### What is required:
The listing that follows should be copied in full and exactly, with no pictures.

### Supplied data:
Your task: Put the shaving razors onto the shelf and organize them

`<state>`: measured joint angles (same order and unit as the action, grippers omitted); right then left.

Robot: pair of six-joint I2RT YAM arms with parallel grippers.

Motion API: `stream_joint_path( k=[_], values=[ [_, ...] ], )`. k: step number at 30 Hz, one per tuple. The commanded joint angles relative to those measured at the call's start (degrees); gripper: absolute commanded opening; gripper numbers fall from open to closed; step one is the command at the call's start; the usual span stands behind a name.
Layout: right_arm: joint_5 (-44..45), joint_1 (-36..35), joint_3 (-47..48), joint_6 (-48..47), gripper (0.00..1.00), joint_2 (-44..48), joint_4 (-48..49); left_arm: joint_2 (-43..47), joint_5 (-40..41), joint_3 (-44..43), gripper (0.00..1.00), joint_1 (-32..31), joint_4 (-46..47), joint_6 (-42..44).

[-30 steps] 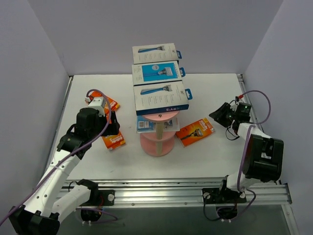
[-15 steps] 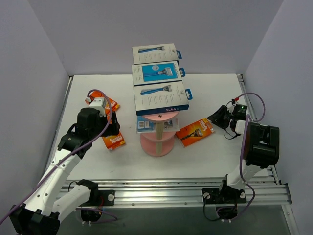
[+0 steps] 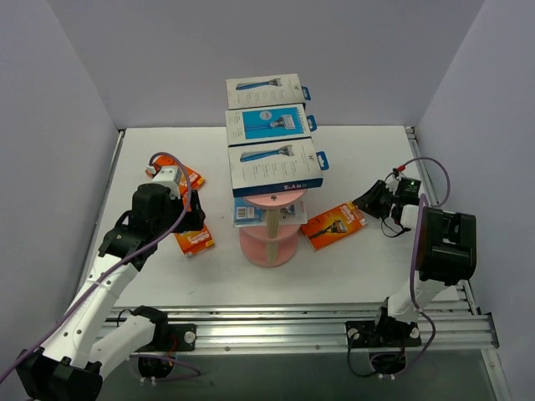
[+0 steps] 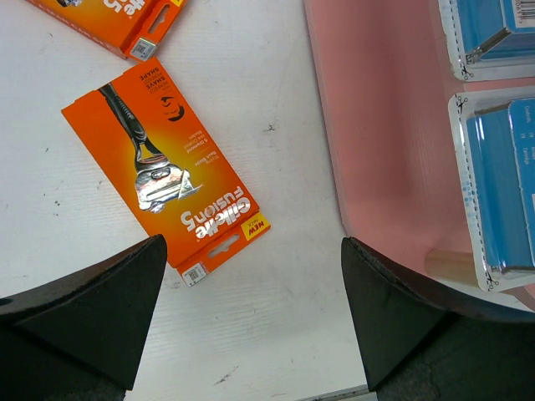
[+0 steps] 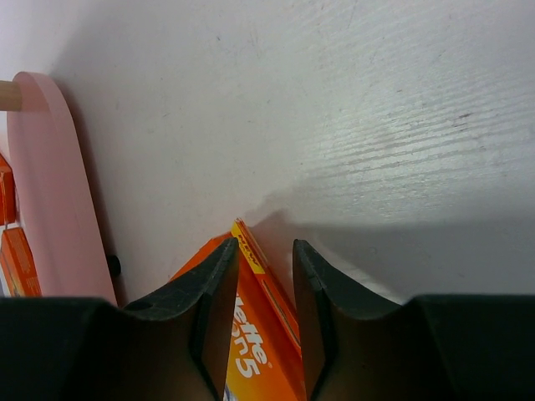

### Solution to the problem:
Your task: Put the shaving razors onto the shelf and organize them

`<state>`: measured joint angles (same order and unit as the action, grippers omitted); right then left.

Robot: pair of six-joint I2RT YAM arms with parallel grippers.

Motion API: `stream_joint_path( k=[_], values=[ [_, ...] ], )`. k: step number at 30 Hz, one per tuple. The commanded joint angles relative to those measured at the call's start (degrees); gripper: absolute commanded opening; gripper numbers fall from open to closed; step one is the command at the call's start; the usual span stands behind a name.
Layout: right_arm: joint_5 (-44..45), joint_1 (-36..35), joint_3 (-47..48), joint_6 (-48..47), gripper (0.00..1.00), joint_2 (-44..48), joint_4 (-48..49); left_arm: joint_2 (-43..47), joint_5 (-40..41), joint_3 (-44..43), gripper (0.00..1.00), joint_1 (-32..31), joint_4 (-46..47), joint_6 (-42..44).

[-30 steps] 
[-15 steps] 
[+0 steps] 
[+0 steps] 
[+0 steps] 

There is nothing more to the exercise.